## REQUIRED ACTION:
Find the line containing "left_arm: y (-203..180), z" in the entries below. Restate it and each line after it, word for word, up to and including the line containing "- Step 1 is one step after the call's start".

## DATA IN THIS EXERCISE:
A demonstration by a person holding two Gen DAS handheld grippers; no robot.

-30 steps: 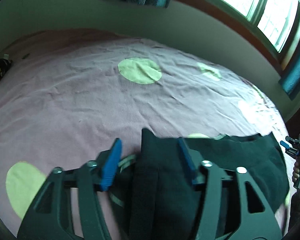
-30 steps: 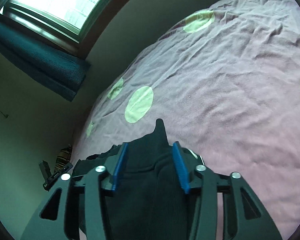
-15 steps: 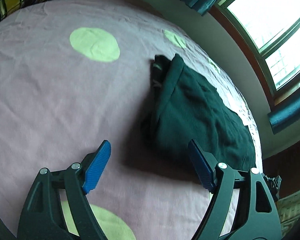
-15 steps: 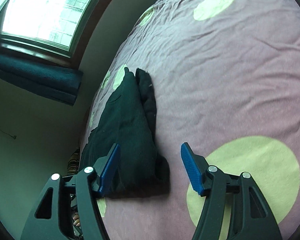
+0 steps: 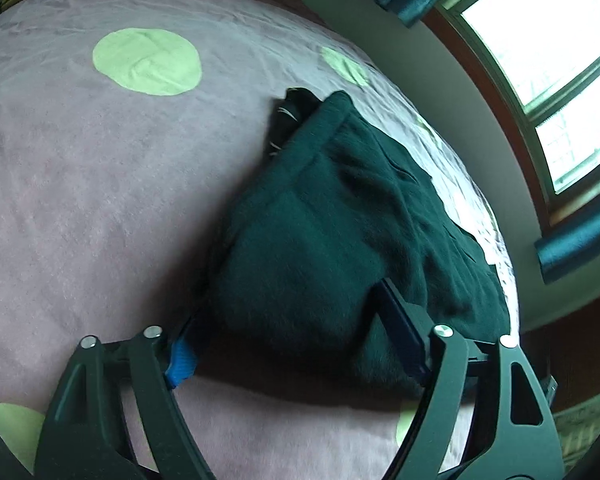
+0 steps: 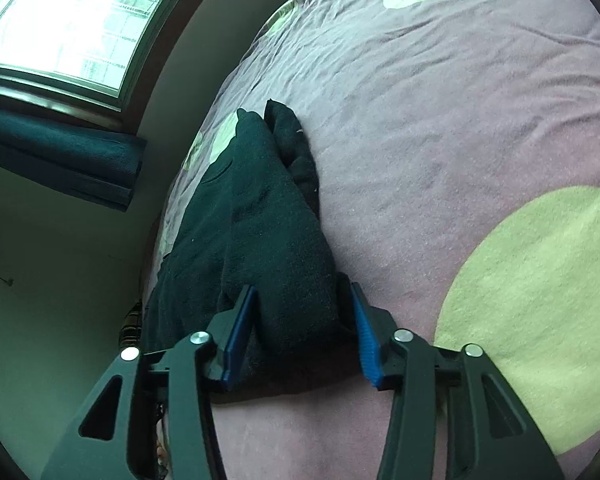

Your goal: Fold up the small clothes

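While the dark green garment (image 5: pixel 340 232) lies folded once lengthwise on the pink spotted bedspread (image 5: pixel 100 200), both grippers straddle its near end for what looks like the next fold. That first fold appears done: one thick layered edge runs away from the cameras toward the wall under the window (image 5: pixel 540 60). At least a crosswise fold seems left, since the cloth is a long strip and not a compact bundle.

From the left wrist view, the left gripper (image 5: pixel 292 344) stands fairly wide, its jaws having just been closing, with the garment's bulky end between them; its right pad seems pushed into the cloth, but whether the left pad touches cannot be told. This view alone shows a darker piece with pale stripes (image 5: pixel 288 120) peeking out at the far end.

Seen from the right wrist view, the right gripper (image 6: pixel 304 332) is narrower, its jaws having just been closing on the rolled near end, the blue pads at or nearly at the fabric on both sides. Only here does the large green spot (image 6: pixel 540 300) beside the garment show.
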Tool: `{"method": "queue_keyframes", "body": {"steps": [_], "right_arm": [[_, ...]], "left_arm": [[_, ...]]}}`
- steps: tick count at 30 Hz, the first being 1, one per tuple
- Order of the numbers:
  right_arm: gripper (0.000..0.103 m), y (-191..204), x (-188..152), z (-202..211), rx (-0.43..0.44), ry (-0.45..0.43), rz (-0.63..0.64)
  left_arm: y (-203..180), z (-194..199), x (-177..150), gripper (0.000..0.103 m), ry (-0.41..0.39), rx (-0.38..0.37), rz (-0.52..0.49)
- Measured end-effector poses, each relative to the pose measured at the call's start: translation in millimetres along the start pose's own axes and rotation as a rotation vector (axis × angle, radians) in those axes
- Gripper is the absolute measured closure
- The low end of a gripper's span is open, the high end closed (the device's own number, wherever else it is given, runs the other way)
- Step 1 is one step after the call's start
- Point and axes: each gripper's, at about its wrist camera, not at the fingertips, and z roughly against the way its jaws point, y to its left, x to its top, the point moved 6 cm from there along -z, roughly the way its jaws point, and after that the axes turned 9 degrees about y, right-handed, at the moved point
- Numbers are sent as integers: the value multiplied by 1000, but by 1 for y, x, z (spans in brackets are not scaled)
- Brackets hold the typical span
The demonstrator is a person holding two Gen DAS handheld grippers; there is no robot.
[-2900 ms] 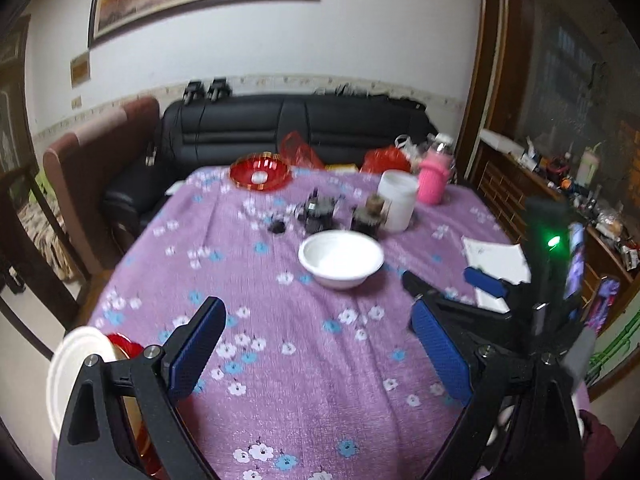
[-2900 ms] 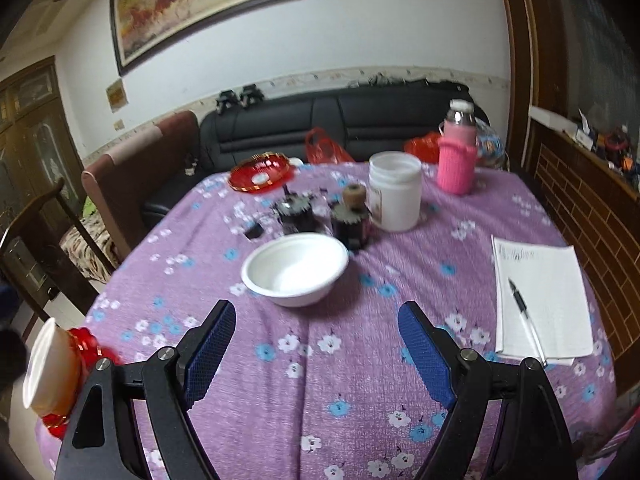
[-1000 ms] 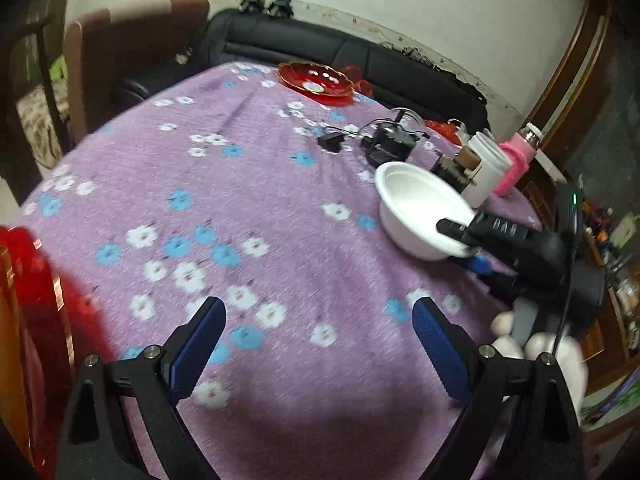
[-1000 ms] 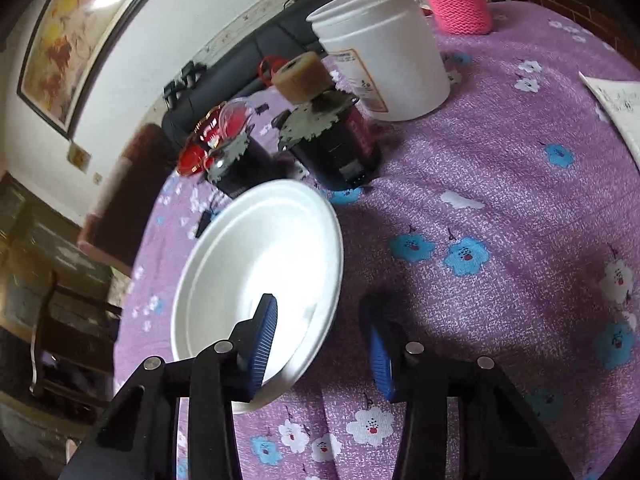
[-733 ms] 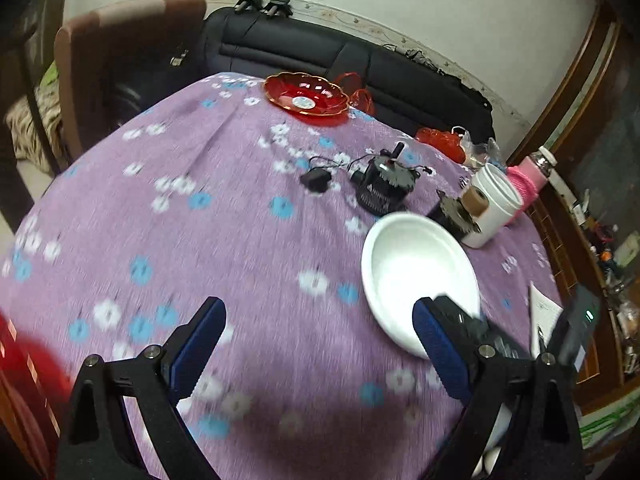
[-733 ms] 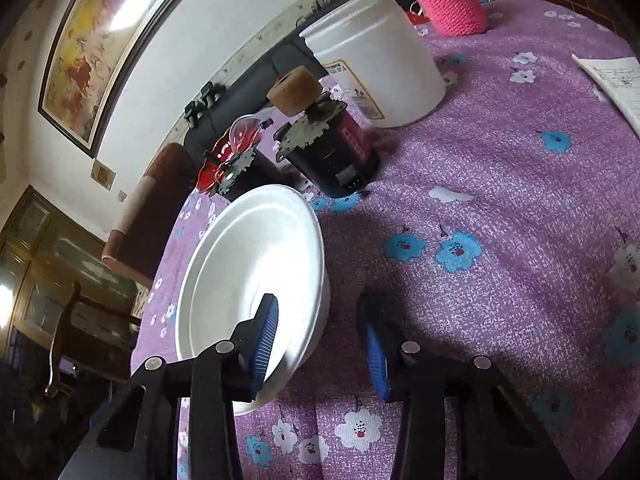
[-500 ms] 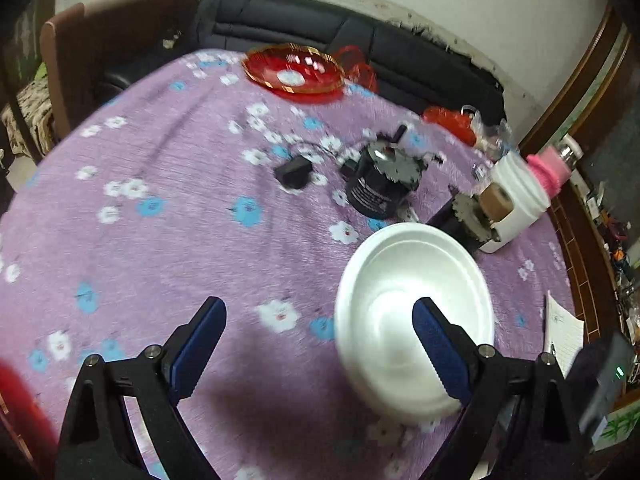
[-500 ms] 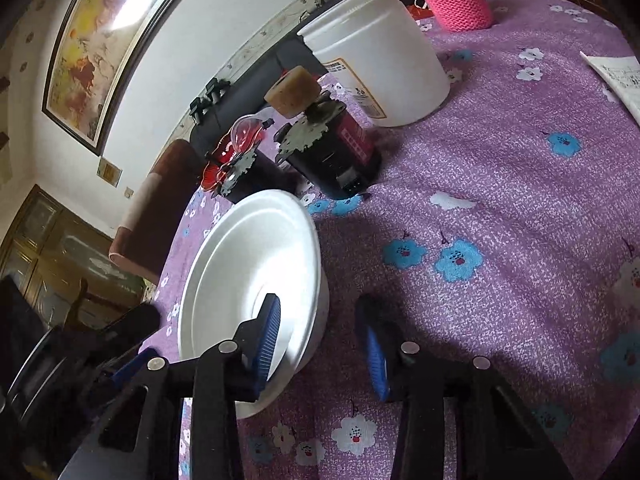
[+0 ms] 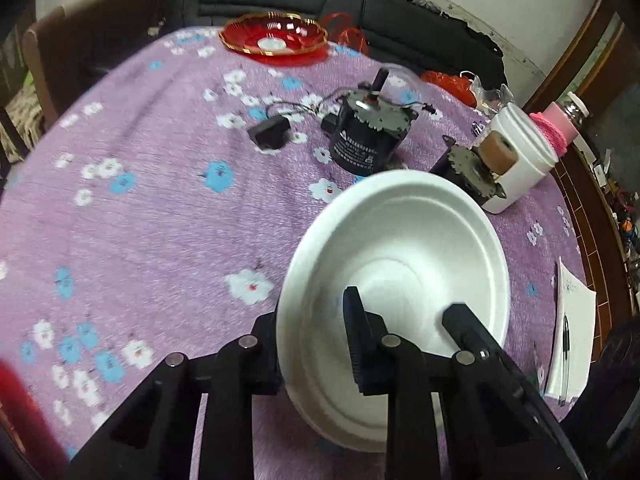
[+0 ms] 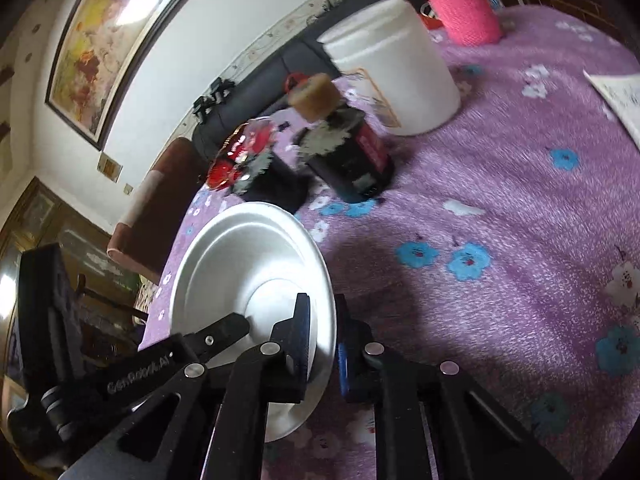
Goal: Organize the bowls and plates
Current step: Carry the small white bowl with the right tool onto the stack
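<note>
Purple flowered cloth covers the desk [image 9: 140, 220], black sofa behind it at 12 o'clock. Item: white bowl [image 9: 404, 248], tilted, near the desk edge at 5 o'clock in the left wrist view. Left hand-held gripper [image 9: 316, 340]: jaws just closed, clamped on the bowl's rim, one finger inside, one outside. Right hand-held gripper [image 10: 322, 336]: jaws likewise just closed, pinching the opposite rim of the same bowl. Also on the desk: red plate [image 9: 274, 36] at 12 o'clock, two black motors [image 9: 368, 136], white tub [image 9: 520, 160], paper with pen [image 9: 572, 320] at 3 o'clock
</note>
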Motion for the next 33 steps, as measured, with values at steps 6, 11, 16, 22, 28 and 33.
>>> {"method": "queue_keyframes", "body": {"steps": [6,11,16,22,28,33], "right_arm": [[91,39,-9,8,42,-10,98],[91,75,-26,16,102,17,165],[91,109,-58,40,90,29,235],[91,130,-94,84,77,9,296],[91,157,-134,113,66,-7,363],[91,184,-161,121,78,3,409]], "left_arm": [[17,45,-23,79,-28,26,21],[40,93,-47,79,-95,69,26],[57,131,-73,79,-138,50,45],[62,168,-112,79,-199,7,22],[80,196,-150,79,-244,1,18],[112,221,-176,79,-266,-15,54]]}}
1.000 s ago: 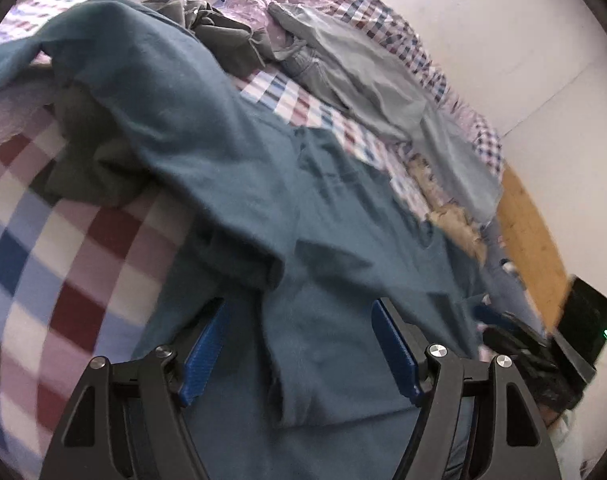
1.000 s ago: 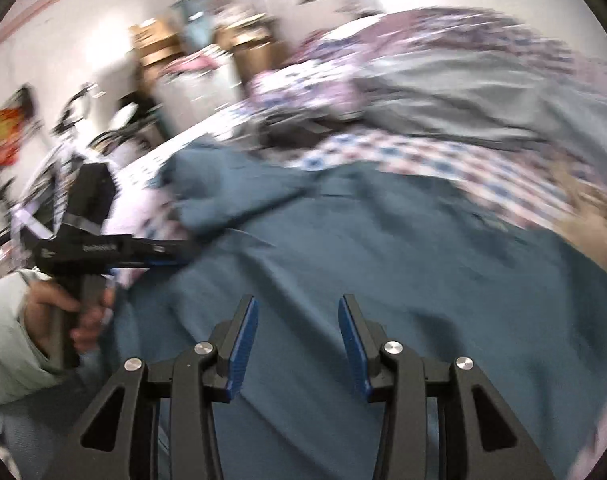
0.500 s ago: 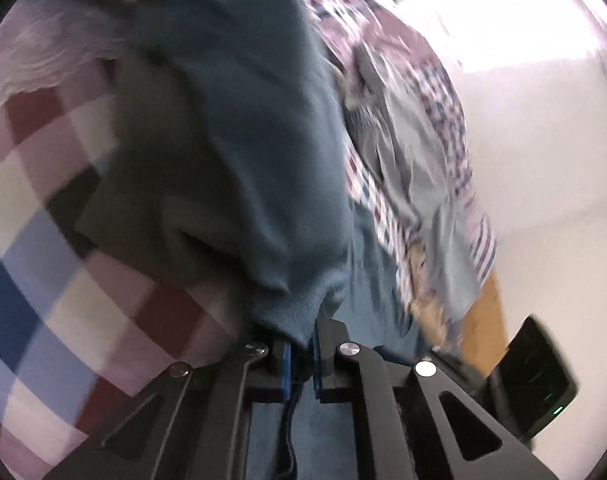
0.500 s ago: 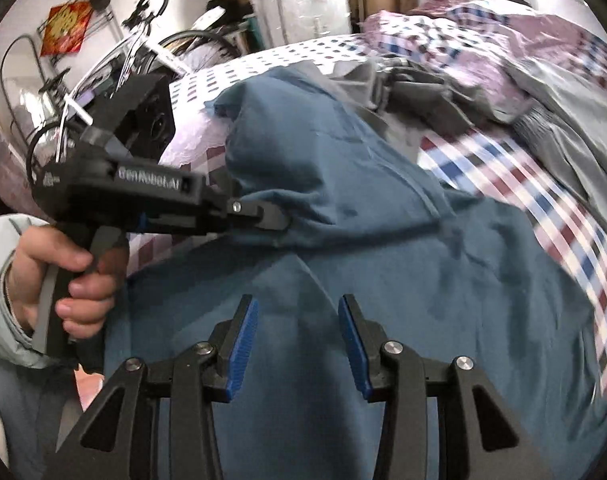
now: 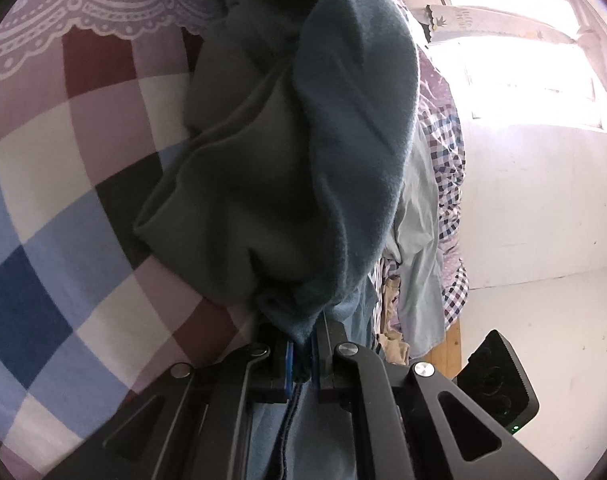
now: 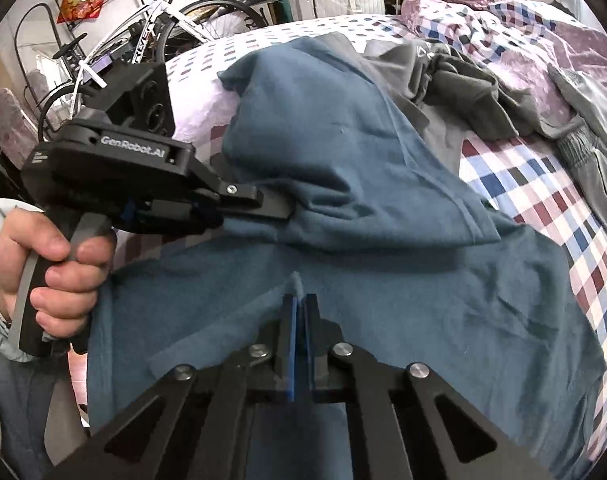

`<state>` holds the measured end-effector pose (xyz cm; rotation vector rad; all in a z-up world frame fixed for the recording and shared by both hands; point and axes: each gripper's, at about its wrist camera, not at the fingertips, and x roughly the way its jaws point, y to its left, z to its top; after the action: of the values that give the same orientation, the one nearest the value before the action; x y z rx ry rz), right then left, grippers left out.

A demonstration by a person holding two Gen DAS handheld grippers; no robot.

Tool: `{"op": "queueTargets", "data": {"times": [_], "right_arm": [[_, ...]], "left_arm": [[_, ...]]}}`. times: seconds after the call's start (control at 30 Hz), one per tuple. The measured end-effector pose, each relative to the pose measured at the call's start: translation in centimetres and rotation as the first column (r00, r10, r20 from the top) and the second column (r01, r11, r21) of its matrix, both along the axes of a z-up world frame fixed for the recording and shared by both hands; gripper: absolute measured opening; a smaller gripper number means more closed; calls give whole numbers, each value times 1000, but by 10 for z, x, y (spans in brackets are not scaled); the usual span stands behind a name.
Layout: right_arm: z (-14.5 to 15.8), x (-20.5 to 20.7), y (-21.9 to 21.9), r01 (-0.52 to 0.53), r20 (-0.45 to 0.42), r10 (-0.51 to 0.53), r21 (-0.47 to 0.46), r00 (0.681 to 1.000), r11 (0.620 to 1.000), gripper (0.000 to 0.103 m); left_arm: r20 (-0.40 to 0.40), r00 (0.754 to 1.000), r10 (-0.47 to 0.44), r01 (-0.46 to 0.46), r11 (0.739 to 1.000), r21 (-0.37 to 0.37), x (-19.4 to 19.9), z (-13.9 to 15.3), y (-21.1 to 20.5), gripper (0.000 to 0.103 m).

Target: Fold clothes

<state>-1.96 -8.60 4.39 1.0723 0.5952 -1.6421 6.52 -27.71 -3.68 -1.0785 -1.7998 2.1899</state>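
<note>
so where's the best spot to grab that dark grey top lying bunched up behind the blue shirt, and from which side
Probably its near rumpled edge, where the dark grey top bunches into raised ridges a gripper can pinch. Come from the checked bedspread side in front: that edge looks free, while its left part overlaps the blue shirt. Both the left gripper and right gripper are shut on the blue shirt, so one must let go first.

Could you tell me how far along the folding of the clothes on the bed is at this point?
Early. Nothing looks folded yet. In hand: the left gripper is shut on a bunched edge of the blue garment, and the right gripper pinches a crease nearer its middle. Left: finishing this garment, then the crumpled grey clothes on the checked bedspread.
</note>
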Motion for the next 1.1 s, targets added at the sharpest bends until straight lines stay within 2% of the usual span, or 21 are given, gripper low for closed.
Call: {"op": "queueTargets", "data": {"times": [0.1,0.23,0.33,0.47,0.5,0.57,0.7,0.8,0.83,0.87,0.97,1.1], "right_arm": [[2,-6,-3,22,-37,-22,8,999,1000,1],[3,-29,-3,136,-99,-135,3,986,991,0],[3,-46,2,180,-10,-180,-39,984,983,1],[4,-47,10,112,204,-89,-103,975,988,5],[3,-45,10,100,224,-75,-99,972,990,8],[-1,-43,6,84,228,-68,-63,971,994,35],[-9,-39,-2,52,236,-50,1,970,999,38],[-10,-29,-8,-4,226,3,4,974,1000,29],[-10,-24,-8,-17,203,13,19,979,1000,8],[-11,-20,-8,-25,175,18,38,984,999,1],[-10,-12,-8,-33,110,25,68,994,997,1],[0,-12,-4,13,20,-14,44,1000,999,0]], "left_arm": [[0,1000,1,-1,1000,6,1,-1,1,5],[1,1000,2,-2,1000,7,2,0,3,5],[1,1000,2,-2,1000,11,2,0,4,5],[3,1000,-1,1,1000,18,2,-1,6,5],[4,1000,-2,2,1000,18,2,0,7,5],[6,1000,-7,7,1000,10,2,1,9,5],[8,1000,-11,11,1000,-13,2,4,13,5],[9,1000,-11,11,1000,-12,2,4,15,5],[10,1000,-12,12,1000,-12,2,4,16,5],[11,1000,-13,13,1000,-12,2,4,16,5],[14,1000,-14,14,1000,-11,2,4,19,5],[15,1000,-14,14,1000,-9,2,6,22,5]]}}
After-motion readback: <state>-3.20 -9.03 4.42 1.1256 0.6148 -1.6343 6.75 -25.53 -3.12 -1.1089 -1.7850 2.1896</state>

## COMPLETED TASK:
  left_arm: y (-203..180), z (-194..199), x (-177..150), gripper (0.000..0.103 m), ry (-0.41..0.39), rx (-0.38..0.37), rz (-0.52..0.49)
- Measured end-effector poses, each relative to the pose measured at the call's start: translation in millimetres along the start pose's own axes and rotation as a rotation vector (axis × angle, radians) in those axes
- Gripper is the absolute measured closure
- The low end of a gripper's span is open, the high end closed (the device's own number, wherever else it is given, runs the other way)
- Step 1 is one step after the call's start

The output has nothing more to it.